━━━ STORED DATA ━━━
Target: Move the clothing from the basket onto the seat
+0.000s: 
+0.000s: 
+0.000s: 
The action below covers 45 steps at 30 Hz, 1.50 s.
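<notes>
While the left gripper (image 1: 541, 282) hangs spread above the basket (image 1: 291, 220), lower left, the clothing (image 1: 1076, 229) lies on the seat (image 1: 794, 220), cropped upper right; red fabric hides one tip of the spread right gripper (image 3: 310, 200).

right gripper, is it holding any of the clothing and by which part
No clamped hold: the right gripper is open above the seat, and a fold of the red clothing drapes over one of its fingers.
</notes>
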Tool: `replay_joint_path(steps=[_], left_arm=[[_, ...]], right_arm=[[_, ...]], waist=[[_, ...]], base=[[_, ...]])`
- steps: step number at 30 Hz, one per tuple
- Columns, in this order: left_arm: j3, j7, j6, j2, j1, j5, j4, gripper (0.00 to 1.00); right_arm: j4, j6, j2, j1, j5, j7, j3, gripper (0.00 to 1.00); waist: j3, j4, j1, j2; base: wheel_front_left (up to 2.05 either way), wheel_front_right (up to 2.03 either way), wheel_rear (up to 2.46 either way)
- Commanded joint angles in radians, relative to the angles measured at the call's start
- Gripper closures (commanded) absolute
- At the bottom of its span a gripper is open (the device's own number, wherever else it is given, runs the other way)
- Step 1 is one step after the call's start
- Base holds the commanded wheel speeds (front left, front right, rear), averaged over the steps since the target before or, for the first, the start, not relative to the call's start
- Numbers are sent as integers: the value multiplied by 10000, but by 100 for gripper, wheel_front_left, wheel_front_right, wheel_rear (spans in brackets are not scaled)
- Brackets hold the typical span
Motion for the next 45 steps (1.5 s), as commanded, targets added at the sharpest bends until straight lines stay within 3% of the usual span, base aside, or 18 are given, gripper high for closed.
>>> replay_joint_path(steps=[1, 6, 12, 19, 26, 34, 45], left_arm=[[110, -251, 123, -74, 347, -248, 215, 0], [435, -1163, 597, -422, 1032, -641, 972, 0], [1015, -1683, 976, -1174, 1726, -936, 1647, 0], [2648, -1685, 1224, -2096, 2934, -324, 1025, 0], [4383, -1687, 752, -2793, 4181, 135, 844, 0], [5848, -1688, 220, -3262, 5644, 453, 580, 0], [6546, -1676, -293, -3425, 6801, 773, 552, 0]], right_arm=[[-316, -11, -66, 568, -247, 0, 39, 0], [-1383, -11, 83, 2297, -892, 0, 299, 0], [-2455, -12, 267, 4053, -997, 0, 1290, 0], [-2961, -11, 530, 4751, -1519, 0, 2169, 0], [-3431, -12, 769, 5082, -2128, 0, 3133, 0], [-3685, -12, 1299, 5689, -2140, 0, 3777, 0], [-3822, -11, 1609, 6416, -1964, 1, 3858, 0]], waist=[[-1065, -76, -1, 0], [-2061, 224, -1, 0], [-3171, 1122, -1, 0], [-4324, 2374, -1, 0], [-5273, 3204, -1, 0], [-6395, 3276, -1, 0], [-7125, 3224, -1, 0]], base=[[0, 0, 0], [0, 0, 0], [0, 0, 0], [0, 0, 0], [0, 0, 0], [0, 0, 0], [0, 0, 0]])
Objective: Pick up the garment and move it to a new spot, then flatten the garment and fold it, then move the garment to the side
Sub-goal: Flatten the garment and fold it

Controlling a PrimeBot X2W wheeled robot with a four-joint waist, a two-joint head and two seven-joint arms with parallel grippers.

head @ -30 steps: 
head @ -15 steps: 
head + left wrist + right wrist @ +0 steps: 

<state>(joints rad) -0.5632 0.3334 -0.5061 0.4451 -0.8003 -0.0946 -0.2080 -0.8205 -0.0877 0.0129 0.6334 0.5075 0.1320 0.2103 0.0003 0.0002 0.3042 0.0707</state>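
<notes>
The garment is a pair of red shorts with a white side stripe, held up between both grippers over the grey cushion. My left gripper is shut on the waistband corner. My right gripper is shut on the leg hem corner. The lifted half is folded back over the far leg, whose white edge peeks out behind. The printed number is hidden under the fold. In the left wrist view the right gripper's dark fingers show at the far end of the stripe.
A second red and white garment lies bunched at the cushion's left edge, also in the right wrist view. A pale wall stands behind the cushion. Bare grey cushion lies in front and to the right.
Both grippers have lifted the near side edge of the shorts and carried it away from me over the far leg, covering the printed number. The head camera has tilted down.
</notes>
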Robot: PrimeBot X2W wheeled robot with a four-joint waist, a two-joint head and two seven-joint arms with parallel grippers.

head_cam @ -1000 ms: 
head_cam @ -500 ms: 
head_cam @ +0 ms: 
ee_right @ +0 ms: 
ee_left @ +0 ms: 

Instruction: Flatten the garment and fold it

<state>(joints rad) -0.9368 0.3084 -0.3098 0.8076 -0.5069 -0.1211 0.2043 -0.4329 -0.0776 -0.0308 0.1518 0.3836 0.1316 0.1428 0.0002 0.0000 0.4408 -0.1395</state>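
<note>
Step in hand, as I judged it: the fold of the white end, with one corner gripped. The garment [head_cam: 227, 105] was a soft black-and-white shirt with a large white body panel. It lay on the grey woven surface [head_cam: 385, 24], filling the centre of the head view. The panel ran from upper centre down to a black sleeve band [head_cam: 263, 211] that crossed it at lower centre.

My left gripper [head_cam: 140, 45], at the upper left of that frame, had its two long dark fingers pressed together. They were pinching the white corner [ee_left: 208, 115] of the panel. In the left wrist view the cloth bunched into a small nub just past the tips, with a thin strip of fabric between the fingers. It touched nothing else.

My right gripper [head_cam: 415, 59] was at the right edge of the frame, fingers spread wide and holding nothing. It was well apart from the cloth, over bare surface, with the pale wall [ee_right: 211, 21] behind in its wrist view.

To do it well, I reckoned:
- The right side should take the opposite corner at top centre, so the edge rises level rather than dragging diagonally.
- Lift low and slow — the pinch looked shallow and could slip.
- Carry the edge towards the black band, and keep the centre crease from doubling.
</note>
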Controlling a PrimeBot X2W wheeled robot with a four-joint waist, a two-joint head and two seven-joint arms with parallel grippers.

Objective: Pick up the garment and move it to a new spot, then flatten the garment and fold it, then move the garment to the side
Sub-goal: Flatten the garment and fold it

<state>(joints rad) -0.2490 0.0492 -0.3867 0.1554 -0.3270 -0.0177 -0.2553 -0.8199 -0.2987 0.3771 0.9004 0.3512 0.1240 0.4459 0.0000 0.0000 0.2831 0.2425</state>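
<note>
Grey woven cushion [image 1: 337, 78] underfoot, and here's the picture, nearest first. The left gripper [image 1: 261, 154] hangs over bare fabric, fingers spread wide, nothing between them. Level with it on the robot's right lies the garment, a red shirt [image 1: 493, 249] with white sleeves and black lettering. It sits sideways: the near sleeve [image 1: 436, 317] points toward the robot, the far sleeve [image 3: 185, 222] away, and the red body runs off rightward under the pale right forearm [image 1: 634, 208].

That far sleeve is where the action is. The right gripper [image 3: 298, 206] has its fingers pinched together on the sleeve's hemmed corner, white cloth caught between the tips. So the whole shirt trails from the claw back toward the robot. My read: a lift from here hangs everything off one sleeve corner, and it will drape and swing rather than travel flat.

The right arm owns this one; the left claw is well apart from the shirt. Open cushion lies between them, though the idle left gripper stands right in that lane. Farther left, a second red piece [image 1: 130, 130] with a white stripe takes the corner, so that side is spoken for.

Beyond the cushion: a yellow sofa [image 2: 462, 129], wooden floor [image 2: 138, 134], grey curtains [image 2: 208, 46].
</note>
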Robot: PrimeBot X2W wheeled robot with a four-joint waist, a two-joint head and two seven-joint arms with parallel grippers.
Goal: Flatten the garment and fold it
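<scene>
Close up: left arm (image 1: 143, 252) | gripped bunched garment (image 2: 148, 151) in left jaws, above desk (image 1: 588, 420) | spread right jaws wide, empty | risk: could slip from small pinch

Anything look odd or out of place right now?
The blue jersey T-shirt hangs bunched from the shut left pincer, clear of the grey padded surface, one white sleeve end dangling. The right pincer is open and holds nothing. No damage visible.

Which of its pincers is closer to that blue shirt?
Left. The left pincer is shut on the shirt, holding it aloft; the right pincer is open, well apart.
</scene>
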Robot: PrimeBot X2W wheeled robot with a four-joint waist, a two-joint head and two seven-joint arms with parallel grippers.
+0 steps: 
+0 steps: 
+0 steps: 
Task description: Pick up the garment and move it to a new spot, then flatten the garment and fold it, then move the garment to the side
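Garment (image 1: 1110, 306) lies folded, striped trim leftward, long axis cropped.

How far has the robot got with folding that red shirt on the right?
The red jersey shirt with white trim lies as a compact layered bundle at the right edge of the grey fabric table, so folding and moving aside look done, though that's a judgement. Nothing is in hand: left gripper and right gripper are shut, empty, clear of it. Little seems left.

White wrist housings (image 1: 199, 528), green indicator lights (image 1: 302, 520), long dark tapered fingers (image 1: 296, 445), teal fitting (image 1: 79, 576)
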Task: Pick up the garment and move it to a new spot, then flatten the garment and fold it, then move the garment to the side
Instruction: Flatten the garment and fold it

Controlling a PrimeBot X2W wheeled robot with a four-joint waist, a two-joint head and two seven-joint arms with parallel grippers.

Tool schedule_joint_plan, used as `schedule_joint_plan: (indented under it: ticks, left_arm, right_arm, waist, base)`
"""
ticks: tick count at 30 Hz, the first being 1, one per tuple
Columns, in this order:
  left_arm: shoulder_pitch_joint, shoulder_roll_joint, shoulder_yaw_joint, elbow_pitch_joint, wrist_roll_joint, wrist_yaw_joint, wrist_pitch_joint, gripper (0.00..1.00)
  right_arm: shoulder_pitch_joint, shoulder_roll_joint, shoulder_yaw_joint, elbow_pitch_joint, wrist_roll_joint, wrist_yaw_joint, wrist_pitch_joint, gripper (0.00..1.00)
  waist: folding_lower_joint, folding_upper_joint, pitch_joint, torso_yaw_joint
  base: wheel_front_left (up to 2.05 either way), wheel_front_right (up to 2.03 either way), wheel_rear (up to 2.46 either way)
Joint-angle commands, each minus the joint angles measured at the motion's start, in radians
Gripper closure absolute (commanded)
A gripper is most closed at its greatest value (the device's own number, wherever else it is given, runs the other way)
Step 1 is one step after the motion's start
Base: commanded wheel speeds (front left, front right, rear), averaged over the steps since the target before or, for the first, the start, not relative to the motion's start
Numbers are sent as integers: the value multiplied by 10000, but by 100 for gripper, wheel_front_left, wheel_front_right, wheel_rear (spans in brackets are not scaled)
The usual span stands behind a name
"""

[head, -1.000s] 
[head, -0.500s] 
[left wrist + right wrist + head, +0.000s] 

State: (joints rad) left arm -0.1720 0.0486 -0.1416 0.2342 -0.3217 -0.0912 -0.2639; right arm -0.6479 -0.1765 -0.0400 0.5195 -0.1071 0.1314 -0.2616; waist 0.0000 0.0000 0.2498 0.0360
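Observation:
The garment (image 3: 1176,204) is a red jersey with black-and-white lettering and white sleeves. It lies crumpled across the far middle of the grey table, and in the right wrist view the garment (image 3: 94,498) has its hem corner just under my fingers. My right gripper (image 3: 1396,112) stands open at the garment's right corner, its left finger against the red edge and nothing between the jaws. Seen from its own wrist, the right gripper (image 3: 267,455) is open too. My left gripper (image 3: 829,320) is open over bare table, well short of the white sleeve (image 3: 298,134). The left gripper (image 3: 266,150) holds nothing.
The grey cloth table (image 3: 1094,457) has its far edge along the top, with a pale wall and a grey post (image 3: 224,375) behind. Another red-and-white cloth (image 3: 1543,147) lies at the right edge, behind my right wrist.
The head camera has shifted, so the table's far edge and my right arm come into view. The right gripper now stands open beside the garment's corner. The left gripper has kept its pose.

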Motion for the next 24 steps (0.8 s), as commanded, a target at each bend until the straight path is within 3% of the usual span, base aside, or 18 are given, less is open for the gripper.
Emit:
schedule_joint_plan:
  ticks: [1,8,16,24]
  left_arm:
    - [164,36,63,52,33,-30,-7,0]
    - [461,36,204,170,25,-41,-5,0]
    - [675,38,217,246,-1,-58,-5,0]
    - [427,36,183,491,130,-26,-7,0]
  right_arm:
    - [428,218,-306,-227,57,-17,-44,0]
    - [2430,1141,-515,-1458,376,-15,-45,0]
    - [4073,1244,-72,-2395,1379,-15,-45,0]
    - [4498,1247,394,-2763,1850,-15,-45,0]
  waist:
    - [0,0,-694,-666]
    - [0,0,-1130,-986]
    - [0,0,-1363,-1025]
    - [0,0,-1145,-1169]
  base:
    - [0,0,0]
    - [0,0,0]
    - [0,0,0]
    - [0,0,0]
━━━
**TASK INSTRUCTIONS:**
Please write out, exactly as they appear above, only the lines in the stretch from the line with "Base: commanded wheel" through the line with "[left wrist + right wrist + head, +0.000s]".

**SOLUTION FOR THIS EXERCISE:**
Base: commanded wheel speeds (front left, front right, rear), averaged over the steps since the target before or, for the first, the start, not relative to the motion's start
Numbers are sent as integers: the value multiplied by 10000, but by 100 for gripper, wheel_front_left, wheel_front_right, wheel_rear (spans in brackets are not scaled)
The usual span stands behind a name
"""

[head, -1.000s] 
[head, -0.500s] 
[left wrist + right wrist + head, +0.000s] 

The answer requires no additions.